US-Iran War: Centre of Gravity Forms as Radar Drone Detection Escalates

AuthorAndrew
Published on:7 June 2026
Published in:News

This is the kind of moment where people talk tough, fire off a few “message” strikes, and then act surprised when the other side answers back. That cycle isn’t “strategy.” It’s habit. And when the habit happens around the Strait of Hormuz, the bill comes due fast.

From what’s been shared publicly, the last few days moved in a very specific direction. On 3 June, the US House passed a war powers resolution 215–208. That matters not because it instantly changes military reality, but because it’s the first time either chamber has voted to end the Iran war since it began 99 days ago. Four Republicans broke ranks. Trump called them a disgrace. Whatever your politics, that’s a public fracture in the “we’re unified” story, right in the middle of an active conflict.

Then on 5 June, four Iranian attack drones flew toward the Strait of Hormuz. The US shot them down and struck two radar stations. Iran responded by firing seven ballistic missiles at Kuwait and Bahrain, and those were intercepted.

That’s the reported sequence. Here’s what it means to us, as a company that builds drone detection radar systems and fuses signals from different sensors: the centre of gravity in this kind of conflict isn’t a speech, or even a single strike. It’s the detection-and-decision loop. Who sees first, who believes what they’re seeing, who can act without guessing, and who can keep operating when parts of the sensing network get hit.

When the US strikes radar stations after shooting down drones, that’s not random. Radar isn’t just “equipment.” It’s confidence. It’s the thing that turns “maybe” into “we know.” And if you can take away someone’s radar drone detection, you don’t just make them blinder—you make them jumpier. A jumpy operator with limited visibility is dangerous in the same way a tired driver is dangerous. Not evil. Just more likely to misread, overreact, and cause a pileup.

People love to debate whether these drones and missiles are “symbolic” or “serious.” I think that’s the wrong frame. In a tight waterway with global shipping stakes, “symbolic” still forces real decisions. Imagine you’re a naval commander and you get an alert: small, low-flying objects inbound. Are they armed drones, decoys, or something else? If your sensors disagree, or your picture is incomplete because someone hit your radar stations, you have seconds to choose. You fire and you might be right—or you might have just escalated on a false read. You hold fire and you might be wrong—and now you’re explaining why you let something through.

That’s why I’m not comforted by “all intercepted.” Intercept success can create a false sense of control, like you’ve solved the problem. But interceptions are the end of a chain that starts with detection, tracking, classification, and authorization. If any link gets shaky, the same engagement can go from clean to catastrophic. And if both sides learn that they can probe with drones, lose a few, and still extract information about response patterns, they will keep doing it. Because it’s cheap for them and expensive for everyone else.

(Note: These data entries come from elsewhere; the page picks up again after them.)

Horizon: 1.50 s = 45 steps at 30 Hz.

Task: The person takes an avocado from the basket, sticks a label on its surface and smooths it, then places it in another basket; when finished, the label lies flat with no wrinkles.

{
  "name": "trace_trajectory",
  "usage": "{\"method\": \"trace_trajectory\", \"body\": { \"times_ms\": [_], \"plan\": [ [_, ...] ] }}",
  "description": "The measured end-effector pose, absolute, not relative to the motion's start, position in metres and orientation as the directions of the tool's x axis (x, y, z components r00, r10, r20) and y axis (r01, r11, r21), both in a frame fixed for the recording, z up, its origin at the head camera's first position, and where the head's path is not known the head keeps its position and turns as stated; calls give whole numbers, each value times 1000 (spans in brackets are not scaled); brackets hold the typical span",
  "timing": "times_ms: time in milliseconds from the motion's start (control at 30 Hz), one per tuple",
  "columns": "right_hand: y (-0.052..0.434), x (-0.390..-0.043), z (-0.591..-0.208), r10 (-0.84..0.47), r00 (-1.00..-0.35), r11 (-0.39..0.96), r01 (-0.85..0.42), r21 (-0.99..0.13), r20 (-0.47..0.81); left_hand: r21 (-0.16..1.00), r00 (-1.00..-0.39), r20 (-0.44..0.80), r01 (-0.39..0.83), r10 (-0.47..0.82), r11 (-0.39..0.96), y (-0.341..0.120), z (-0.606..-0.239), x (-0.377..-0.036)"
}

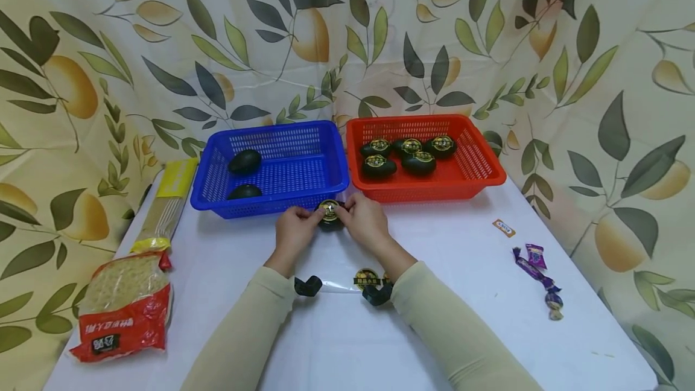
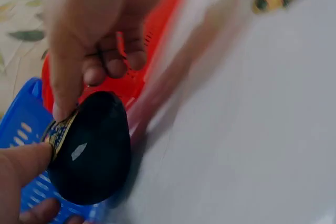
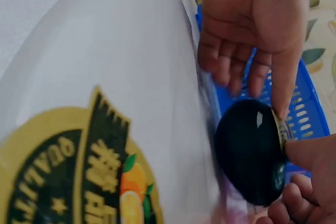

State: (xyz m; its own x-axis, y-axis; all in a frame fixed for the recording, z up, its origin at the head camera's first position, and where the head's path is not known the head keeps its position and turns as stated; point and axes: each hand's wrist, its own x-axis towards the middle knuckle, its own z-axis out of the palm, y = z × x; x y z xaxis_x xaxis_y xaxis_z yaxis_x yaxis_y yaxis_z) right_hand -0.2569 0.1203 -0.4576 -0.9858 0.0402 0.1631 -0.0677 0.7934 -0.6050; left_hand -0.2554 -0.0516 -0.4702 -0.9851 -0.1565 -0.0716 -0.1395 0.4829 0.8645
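Note:
Between the hands, on the table just in front of the blue basket, is a dark green avocado (image 1: 331, 225) with a round black-and-gold label (image 1: 328, 209) on top. My left hand (image 1: 295, 233) holds it from the left, its thumb pressing the label's edge. From the other side my right hand (image 1: 370, 222) grips the avocado, thumb on the label too. In the left wrist view the avocado (image 2: 97, 156) shows its smooth dark side, and the right hand's other fingers hang loosely beside it. A clear sheet (image 1: 339, 285) lies under the forearms, bearing another label (image 1: 366, 278).
The blue basket (image 1: 271, 205) contains two unlabelled avocados. Several labelled ones lie in the red basket (image 1: 429, 193). At left are a noodle packet (image 1: 165, 213) and a red-and-clear bag (image 1: 125, 312). Wrapped candies (image 1: 534, 270) and a small orange packet (image 1: 504, 228) lie at right.

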Motion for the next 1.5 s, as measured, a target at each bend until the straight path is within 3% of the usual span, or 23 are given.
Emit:
{"method": "trace_trajectory", "body": {
  "times_ms": [167,333,500,633,767,1067,1200,1333,1500],
  "plan": [
    [125,-258,-465,30,-985,759,-89,-645,172,946,-984,-161,-177,-83,270,-53,-478,-259],
    [130,-258,-472,-42,-962,691,-223,-687,270,949,-992,-116,-127,-55,289,-50,-484,-259],
    [133,-256,-477,-145,-906,701,-377,-605,397,910,-995,98,76,-33,408,-45,-487,-252],
    [133,-256,-478,-220,-878,717,-441,-539,426,796,-936,348,325,52,511,-44,-489,-250],
    [137,-257,-478,-268,-873,699,-468,-540,408,730,-910,398,393,121,558,-48,-490,-250],
    [146,-259,-473,-334,-886,717,-460,-524,321,837,-960,251,281,128,469,-48,-489,-256],
    [148,-259,-470,-409,-862,727,-505,-464,299,946,-997,49,68,68,316,-48,-488,-255],
    [148,-259,-466,-457,-847,722,-531,-444,272,983,-983,-173,-168,65,68,-52,-484,-251],
    [145,-261,-460,-472,-854,700,-515,-494,220,959,-959,-268,-275,94,-64,-57,-483,-251]
  ]
}}
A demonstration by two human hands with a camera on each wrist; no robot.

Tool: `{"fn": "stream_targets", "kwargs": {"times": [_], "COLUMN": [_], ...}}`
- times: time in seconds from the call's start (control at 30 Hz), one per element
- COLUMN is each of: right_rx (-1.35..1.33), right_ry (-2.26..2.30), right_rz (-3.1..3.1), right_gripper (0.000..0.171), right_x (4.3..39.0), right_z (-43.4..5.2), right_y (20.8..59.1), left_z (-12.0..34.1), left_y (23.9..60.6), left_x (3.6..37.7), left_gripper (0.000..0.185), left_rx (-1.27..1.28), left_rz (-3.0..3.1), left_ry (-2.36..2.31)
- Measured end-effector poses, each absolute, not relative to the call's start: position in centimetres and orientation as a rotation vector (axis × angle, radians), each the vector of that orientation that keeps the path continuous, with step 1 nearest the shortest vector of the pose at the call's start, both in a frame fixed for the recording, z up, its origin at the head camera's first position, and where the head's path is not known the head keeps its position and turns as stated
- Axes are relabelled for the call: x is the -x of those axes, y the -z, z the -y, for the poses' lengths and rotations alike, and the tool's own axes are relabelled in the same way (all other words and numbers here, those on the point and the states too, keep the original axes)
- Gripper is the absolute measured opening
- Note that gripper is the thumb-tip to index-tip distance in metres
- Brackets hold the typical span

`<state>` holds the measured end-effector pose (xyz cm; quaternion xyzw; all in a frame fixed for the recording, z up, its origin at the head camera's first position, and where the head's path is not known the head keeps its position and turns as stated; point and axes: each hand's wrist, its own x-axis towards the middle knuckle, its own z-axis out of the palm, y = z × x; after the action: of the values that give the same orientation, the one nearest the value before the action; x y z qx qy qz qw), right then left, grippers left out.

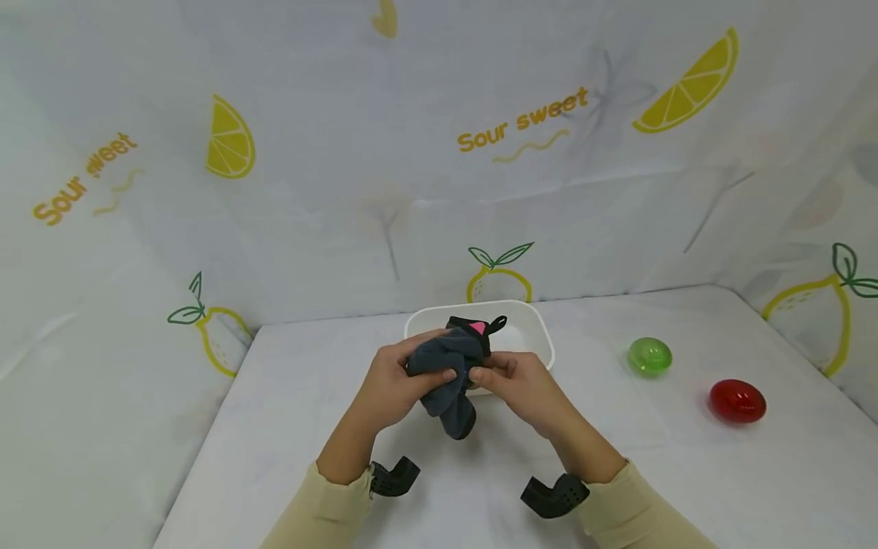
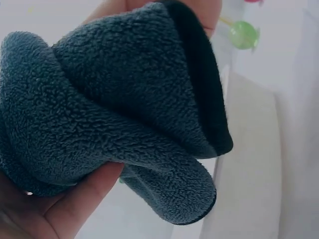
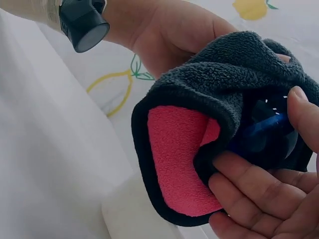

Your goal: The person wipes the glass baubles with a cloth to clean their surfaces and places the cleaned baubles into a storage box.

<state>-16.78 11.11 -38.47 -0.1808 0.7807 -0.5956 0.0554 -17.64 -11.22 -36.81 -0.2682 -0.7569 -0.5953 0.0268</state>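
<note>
Above the counter [image 1: 274, 427], in front of the white bin [image 1: 535, 328], the left hand [image 1: 394, 385] and right hand [image 1: 521, 385] both gripped a grey fleece cloth [image 1: 449, 374], wrapped around a blue object [image 3: 261, 130]; wrapping looked partly done, bin unused.

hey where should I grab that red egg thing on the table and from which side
Take the red egg across its narrow middle, coming straight down from above. It lies on its side on the table, long axis running left-right, apart from the green egg, so both flanks look free; glossy, so likely slippery.
</note>
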Motion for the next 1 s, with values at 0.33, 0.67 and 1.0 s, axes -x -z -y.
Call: {"fn": "stream_targets", "kwargs": {"times": [0.33,0.67,1.0], "right_rx": [0.697,1.288,0.540], "right_ry": [1.646,1.342,1.803], "right_rz": [-2.902,-3.355,-2.803], "right_gripper": [0.051,0.058,0.043], "right_x": [16.1,16.1,15.6], "right_z": [-10.9,-10.5,-10.3], "right_y": [38.7,39.2,38.6], "left_z": [10.5,10.4,10.7], "left_y": [36.8,36.9,36.8], "left_x": [17.2,17.3,17.1], "left_gripper": [0.027,0.024,0.039], "left_rx": [0.504,0.486,0.613], "left_rz": [2.437,2.313,2.313], "left_ry": [1.820,1.914,1.908]}}
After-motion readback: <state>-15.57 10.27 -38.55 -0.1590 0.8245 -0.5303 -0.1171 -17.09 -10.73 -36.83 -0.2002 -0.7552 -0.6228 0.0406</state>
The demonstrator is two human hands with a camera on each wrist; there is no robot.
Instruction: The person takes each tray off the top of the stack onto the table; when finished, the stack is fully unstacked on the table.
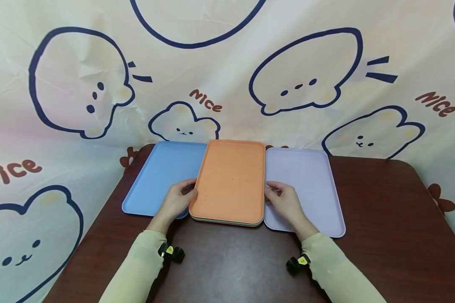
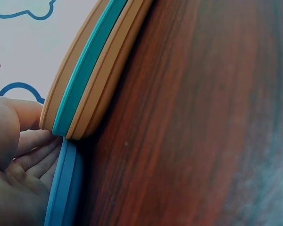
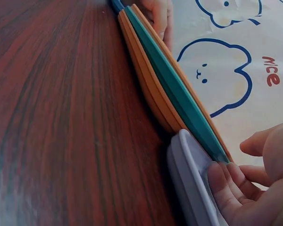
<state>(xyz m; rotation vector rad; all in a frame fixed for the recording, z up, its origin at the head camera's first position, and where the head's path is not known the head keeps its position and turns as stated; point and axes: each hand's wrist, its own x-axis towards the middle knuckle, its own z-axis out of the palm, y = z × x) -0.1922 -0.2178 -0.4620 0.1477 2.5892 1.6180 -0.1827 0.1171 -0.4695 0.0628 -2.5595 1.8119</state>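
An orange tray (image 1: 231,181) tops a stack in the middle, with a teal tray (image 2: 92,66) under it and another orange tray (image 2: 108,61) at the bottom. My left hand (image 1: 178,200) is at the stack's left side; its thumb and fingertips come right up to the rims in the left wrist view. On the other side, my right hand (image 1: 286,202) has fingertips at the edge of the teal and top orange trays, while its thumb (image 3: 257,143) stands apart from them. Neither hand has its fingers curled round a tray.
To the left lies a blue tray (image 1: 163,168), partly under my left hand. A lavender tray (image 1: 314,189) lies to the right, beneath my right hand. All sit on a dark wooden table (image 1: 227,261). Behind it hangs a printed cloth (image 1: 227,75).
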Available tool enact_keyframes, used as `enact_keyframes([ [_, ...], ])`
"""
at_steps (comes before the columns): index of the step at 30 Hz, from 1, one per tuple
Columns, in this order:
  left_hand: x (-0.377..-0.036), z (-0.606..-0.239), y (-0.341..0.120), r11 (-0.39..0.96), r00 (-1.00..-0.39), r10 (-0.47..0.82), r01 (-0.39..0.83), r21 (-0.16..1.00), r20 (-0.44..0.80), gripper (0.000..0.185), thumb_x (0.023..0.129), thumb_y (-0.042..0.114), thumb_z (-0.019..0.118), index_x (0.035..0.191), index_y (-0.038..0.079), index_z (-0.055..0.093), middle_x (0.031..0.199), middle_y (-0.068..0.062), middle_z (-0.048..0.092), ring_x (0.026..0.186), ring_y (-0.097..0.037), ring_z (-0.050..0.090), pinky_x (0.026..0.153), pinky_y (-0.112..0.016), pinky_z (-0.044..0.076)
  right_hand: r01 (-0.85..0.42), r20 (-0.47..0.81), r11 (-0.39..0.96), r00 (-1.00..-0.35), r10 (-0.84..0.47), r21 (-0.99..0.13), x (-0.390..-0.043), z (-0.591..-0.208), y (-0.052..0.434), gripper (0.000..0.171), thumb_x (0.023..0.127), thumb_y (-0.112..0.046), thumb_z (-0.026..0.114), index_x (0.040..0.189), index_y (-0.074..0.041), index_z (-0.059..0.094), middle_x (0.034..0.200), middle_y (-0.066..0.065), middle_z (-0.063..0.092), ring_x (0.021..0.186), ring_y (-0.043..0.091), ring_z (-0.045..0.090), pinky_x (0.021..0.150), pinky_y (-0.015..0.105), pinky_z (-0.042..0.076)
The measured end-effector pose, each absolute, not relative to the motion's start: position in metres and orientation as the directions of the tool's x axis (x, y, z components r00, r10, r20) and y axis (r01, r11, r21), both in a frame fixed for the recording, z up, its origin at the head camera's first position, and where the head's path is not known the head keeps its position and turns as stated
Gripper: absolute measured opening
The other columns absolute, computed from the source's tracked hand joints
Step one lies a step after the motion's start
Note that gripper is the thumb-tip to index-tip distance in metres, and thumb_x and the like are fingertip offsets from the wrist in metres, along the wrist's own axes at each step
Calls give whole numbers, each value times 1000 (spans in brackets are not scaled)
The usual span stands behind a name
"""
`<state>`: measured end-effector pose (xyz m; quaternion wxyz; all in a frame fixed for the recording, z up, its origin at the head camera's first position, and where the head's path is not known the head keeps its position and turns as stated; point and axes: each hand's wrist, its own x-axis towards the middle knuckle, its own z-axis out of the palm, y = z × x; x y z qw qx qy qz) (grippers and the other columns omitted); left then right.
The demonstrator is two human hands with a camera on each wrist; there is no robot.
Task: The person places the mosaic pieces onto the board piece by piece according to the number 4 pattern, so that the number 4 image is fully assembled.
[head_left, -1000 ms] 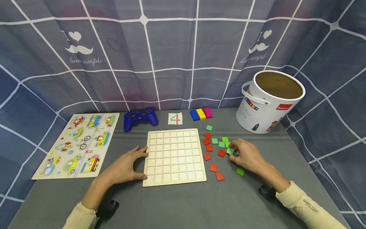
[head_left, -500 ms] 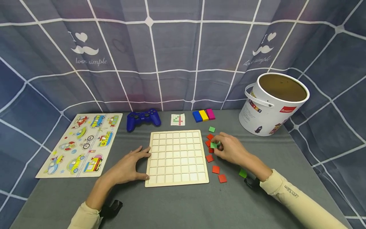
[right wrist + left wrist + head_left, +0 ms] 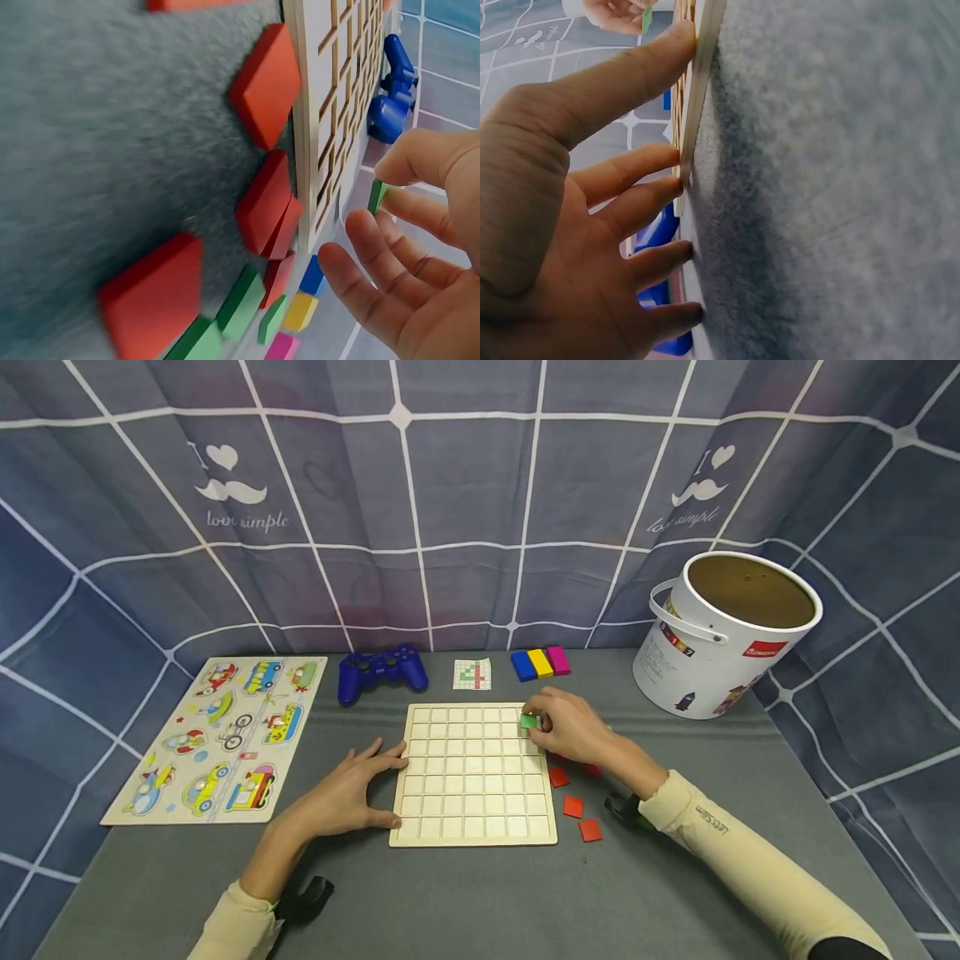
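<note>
A wooden grid board (image 3: 474, 781) with rows of square cells lies in the middle of the table in the head view. At its left edge rests my left hand (image 3: 341, 797), fingers spread, thumb and fingertips touching the rim. My right hand (image 3: 576, 727) pinches a small green square tile (image 3: 528, 722) over the board's far right corner. The right wrist view shows this tile held between thumb and index finger, above the board's surface. Several red tiles (image 3: 573, 807) lie along the board's right side. Loose green tiles (image 3: 241, 302) beside them are mostly hidden by my right arm in the head view.
Behind the board are a blue game controller (image 3: 381, 672), a small patterned grid card (image 3: 472, 675) and blue, yellow and magenta blocks (image 3: 540, 663). A picture puzzle board (image 3: 217, 743) lies left. A white bucket (image 3: 712, 668) stands at the back right.
My right hand has picked up a green tile from the loose pile and carried it left over the board's far right corner. My left hand has stayed at the board's left edge.
</note>
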<state>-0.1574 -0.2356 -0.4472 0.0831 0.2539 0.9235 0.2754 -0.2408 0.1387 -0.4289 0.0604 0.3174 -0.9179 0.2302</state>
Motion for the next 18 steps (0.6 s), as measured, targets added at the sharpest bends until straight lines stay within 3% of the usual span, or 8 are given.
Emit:
enact_keyframes([
  [18, -158, -448, -235, 714, -863, 505, 402, 573, -24, 83, 67, 33, 93, 138, 7, 59, 159, -7, 36, 147, -44, 20, 112, -72, 8, -661, 213, 674, -747, -629, -329, -273, -440, 97, 22, 84, -8, 72, 106, -6, 74, 93, 5, 64, 72, 14, 52, 59, 26, 45],
])
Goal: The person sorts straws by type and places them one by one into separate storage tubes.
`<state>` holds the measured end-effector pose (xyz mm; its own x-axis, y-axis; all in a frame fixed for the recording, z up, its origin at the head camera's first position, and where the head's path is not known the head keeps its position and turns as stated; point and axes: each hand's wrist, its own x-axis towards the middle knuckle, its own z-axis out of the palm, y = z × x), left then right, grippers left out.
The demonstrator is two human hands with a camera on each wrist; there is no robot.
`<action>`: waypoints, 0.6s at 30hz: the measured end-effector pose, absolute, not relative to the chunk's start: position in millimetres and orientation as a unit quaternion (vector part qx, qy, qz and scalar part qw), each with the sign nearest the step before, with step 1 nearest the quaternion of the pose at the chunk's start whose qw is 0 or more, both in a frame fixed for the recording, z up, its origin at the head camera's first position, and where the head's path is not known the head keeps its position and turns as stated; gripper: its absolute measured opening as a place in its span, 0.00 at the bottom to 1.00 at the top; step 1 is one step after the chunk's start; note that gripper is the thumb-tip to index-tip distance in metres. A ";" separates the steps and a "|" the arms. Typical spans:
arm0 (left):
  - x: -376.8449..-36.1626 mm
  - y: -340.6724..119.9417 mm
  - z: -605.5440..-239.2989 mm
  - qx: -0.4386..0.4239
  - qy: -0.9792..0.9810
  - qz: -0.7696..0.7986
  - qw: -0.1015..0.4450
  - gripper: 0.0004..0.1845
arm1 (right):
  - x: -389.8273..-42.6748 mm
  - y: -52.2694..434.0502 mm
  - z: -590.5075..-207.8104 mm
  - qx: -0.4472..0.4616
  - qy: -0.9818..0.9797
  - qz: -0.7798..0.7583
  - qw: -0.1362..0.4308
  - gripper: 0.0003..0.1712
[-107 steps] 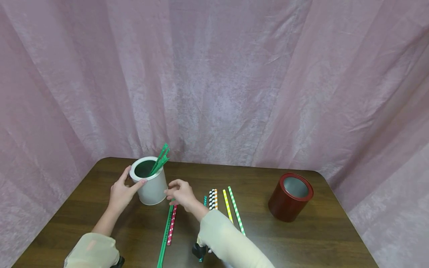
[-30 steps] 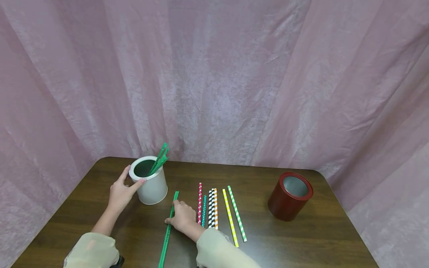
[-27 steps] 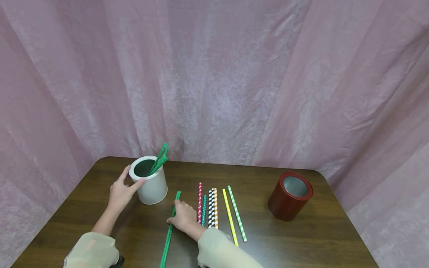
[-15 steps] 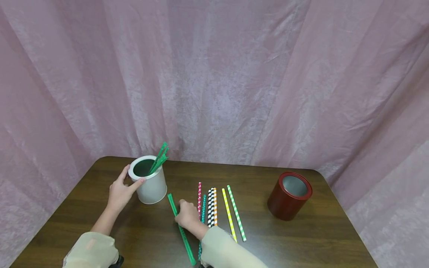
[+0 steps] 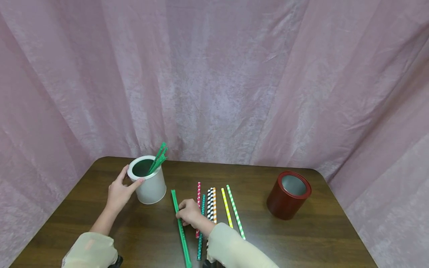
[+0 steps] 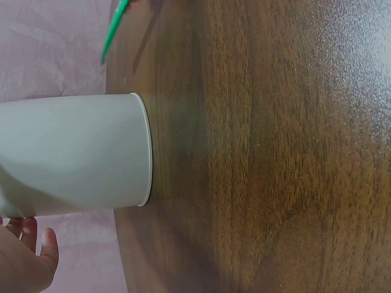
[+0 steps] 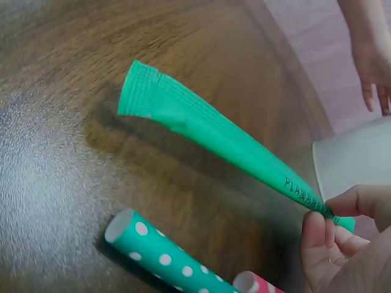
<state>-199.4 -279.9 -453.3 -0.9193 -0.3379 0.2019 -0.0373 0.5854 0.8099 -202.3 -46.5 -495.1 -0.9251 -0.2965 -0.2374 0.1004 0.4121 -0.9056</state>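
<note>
My left hand (image 5: pixel 120 193) grips a white canister (image 5: pixel 151 190) near its rim, thumb on the near side and fingers on the far left. Several green-wrapped straws (image 5: pixel 159 160) stand in it, leaning right. To the right of the canister, my right hand (image 5: pixel 190 213) pinches another green-wrapped straw (image 5: pixel 182 236) between thumb and fingers. The right wrist view shows the flat crimped end of its wrapper (image 7: pixel 139 91) above the tabletop, casting a shadow. Beside that hand lie a pink dotted straw (image 5: pixel 199 191) and a teal dotted straw (image 5: pixel 200 247).
Black-striped straws (image 5: pixel 209 201), an orange-striped straw (image 5: pixel 215 204), a yellow straw (image 5: pixel 226 206) and a green-striped straw (image 5: pixel 235 212) lie in a row, partly behind the right forearm. A red canister (image 5: pixel 289 195) stands at the right of the wooden table (image 5: pixel 301 242). A pink curtain (image 5: pixel 214 82) hangs behind.
The pink dotted straw has moved right, beside the teal one. My right hand has since taken the green-wrapped straw and swung its near end rightward. My left hand has stayed on the white canister.
</note>
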 end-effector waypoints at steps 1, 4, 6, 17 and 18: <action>-199.3 -279.8 -453.1 0.107 -0.874 -0.442 0.169 0.43 | -202.6 -45.7 -493.0 -0.055 0.810 -0.551 0.194 0.10; -199.4 -279.9 -452.8 0.106 -0.874 -0.442 0.171 0.43 | -204.1 -43.1 -485.4 -0.047 0.788 -0.576 0.213 0.10; -199.5 -280.0 -452.6 0.105 -0.875 -0.441 0.171 0.43 | -205.7 -41.8 -480.4 -0.043 0.777 -0.587 0.221 0.10; -199.5 -280.2 -452.2 0.109 -0.876 -0.439 0.165 0.44 | -212.7 -38.4 -444.1 -0.066 0.723 -0.651 0.222 0.13; -199.5 -280.3 -452.1 0.109 -0.877 -0.439 0.163 0.44 | -212.8 -37.9 -439.3 -0.068 0.715 -0.660 0.221 0.13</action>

There’s also a political tension here that’s easy to miss if you only read the vote count. A war powers resolution passing doesn’t automatically stop anything. But it signals appetite—inside the US—for limits, scrutiny, or an off-ramp. Calling dissenters a “disgrace” is the opposite signal: tighten the line, punish deviation. Those mixed signals matter in war because adversaries watch the same headlines. If Iran believes the US is politically constrained, it may push harder. If the US believes Iran is testing that constraint, it may respond harder. Either way, the pressure rises.

Now, an honest alternative view: hitting radar stations and shooting down drones could be read as disciplined, calibrated deterrence. It could prevent bigger attacks by proving capability and willingness. And yes, strong air defense performance can buy time for diplomacy. I’m not allergic to that argument.

But here’s what worries us operationally. When both sides start treating sensing infrastructure as a target—radar sites, comms nodes, the things that feed a shared air picture—you don’t just degrade the battlefield. You degrade the guardrails. You make every operator rely more on partial data, local judgment, and gut. That’s when misfires happen. That’s when a drone gets mistaken for something else, a civilian aircraft gets pulled into the mental model, a defensive shot looks offensive, and everyone climbs the next rung because nobody wants to look weak.

And the Strait of Hormuz is not a forgiving place for that. It’s narrow, crowded, economically loaded, and psychologically charged. A single bad call can spike insurance costs, disrupt shipping, and drag in countries that didn’t ask to be part of the fight. The “winners” in that scenario are usually the people who profit from chaos. Everyone else pays.

So yes, we care about better radar drone detection and better sensor fusion because it protects assets and saves lives. But it’s not just a tech story. Better detection changes behavior. It can reduce panic shots. It can also encourage riskier probing by the side that thinks it can stay just below the threshold. That push-pull is the uncomfortable truth: visibility stabilizes, until it enables new games.

If this is the new normal—drones probing, radar stations getting hit, missiles flying and getting intercepted—what concrete line would actually make both sides stop treating escalation as a routine tool rather than a last resort?